Hooli
Hooli

Reputation: 731

How to scale the image along X and Y axis and crop to a specific height and width?

I need to the stretch the images in X and Y directions but at the same time keep the target image size 300x300. I am using Open CV. Everytime I scale the image and then resize it, I lose the scaling and it looks the same as the image I fed it to scale.
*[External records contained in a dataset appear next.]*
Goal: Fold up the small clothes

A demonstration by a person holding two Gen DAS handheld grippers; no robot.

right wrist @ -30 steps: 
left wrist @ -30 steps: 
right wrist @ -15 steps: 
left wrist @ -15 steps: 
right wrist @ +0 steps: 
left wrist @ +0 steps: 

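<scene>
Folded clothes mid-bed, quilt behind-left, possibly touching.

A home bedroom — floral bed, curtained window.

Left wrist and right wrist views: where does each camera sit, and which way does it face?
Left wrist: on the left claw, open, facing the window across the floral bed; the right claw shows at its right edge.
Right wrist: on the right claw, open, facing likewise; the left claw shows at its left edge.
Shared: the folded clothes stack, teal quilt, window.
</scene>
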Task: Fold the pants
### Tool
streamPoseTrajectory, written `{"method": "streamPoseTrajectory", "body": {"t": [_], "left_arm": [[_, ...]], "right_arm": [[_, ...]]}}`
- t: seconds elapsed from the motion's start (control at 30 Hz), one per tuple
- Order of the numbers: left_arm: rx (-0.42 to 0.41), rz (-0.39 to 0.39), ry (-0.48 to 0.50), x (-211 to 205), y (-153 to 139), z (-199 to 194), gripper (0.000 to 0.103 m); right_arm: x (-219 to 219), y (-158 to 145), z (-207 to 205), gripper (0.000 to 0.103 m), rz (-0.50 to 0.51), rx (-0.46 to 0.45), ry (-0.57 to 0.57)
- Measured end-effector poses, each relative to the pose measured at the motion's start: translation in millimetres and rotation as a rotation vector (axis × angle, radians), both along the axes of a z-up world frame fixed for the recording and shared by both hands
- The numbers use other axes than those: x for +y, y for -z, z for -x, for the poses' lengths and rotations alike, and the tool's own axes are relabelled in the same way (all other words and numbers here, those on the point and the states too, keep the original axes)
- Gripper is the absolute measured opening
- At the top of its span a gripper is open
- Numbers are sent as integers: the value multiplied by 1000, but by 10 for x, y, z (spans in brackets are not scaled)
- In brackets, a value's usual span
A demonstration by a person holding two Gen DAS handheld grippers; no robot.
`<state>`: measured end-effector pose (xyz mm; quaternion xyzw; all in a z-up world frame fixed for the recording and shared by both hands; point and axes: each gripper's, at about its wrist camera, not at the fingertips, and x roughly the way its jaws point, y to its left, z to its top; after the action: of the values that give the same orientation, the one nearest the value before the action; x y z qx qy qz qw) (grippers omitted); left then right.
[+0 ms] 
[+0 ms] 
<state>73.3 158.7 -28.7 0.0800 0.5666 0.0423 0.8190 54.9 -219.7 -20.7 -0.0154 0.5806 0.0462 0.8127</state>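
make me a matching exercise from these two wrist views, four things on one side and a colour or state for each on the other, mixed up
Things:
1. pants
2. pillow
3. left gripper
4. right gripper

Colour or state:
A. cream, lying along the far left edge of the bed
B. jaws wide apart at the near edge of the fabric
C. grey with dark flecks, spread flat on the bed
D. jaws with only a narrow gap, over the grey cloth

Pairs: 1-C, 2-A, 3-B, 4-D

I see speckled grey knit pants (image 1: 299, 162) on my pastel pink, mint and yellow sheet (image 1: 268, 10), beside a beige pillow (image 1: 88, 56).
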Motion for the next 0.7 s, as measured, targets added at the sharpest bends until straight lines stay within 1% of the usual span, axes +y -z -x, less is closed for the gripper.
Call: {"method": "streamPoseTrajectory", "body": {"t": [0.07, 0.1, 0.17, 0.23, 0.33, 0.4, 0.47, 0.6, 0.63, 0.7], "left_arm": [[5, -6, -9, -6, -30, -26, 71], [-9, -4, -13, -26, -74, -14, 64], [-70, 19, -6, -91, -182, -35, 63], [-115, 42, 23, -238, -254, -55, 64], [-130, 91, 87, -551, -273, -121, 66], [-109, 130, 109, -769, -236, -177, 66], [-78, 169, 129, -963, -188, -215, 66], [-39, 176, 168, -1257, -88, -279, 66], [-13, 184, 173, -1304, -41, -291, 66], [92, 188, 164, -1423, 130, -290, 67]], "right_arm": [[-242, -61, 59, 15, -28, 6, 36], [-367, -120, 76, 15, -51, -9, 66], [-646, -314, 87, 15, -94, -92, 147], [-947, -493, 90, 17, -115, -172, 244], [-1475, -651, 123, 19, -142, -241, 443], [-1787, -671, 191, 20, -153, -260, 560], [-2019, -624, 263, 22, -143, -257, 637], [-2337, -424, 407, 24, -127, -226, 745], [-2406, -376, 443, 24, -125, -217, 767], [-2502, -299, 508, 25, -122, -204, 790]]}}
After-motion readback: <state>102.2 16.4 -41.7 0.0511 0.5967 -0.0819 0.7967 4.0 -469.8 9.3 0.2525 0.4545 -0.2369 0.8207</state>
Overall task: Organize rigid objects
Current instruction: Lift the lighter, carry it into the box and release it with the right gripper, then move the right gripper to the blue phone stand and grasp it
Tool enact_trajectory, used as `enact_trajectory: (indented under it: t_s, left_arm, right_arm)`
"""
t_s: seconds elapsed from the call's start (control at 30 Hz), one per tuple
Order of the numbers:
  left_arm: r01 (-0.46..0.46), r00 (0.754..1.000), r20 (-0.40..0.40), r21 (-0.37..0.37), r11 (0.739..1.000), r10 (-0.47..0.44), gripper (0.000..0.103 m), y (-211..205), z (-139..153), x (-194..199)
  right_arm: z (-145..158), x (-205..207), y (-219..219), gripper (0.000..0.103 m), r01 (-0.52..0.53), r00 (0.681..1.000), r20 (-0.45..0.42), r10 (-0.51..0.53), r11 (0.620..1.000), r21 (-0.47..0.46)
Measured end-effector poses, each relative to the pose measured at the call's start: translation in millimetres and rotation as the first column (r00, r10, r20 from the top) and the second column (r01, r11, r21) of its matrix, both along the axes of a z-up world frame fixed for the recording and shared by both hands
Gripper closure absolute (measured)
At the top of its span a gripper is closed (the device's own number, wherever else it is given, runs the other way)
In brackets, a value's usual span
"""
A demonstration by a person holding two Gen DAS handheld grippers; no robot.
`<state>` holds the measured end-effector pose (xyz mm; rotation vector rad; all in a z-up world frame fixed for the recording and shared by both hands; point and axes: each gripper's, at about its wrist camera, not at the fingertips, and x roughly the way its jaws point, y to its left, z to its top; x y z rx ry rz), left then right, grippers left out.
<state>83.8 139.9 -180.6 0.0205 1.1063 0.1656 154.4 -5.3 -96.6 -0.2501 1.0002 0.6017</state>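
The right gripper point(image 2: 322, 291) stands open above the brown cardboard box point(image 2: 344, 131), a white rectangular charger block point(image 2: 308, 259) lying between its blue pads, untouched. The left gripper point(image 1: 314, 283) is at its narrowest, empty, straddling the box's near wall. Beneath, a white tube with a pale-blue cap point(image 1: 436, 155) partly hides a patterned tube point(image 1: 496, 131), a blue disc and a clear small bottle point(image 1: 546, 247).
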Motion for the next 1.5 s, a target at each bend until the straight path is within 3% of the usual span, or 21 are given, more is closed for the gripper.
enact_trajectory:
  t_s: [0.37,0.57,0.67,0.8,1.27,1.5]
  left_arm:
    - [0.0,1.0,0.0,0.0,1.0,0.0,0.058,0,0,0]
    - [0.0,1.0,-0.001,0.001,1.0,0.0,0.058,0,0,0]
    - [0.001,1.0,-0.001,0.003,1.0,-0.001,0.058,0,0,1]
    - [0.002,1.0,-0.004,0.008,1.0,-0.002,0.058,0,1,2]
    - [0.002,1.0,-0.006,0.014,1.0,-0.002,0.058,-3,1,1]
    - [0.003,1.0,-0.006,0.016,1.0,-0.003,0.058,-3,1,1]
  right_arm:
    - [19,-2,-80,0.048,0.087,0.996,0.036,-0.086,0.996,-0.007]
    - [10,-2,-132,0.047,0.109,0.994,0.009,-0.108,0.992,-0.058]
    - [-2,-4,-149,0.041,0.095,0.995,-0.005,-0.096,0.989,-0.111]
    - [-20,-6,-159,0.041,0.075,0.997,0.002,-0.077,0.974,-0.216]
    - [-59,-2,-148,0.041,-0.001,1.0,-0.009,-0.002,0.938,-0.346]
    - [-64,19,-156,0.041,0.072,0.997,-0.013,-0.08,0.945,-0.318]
How do I accomplish this?

This is the code for scaling

def scale(infile,outfile,scx,scy):
    img = cv2.imread(infile,0)
    height, width = img.shape[:2]
    #aspectRatio = width / height
    rows,cols = img.shape
    if scx > 1 or scy > 1:
        scimg = cv2.resize(img,None, fx = scx, fy = scy, interpolation = cv2.INTER_LINEAR)
    else:
        scimg = cv2.resize(img,None, fx = scx, fy = scy, interpolation = cv2.INTER_CUBIC)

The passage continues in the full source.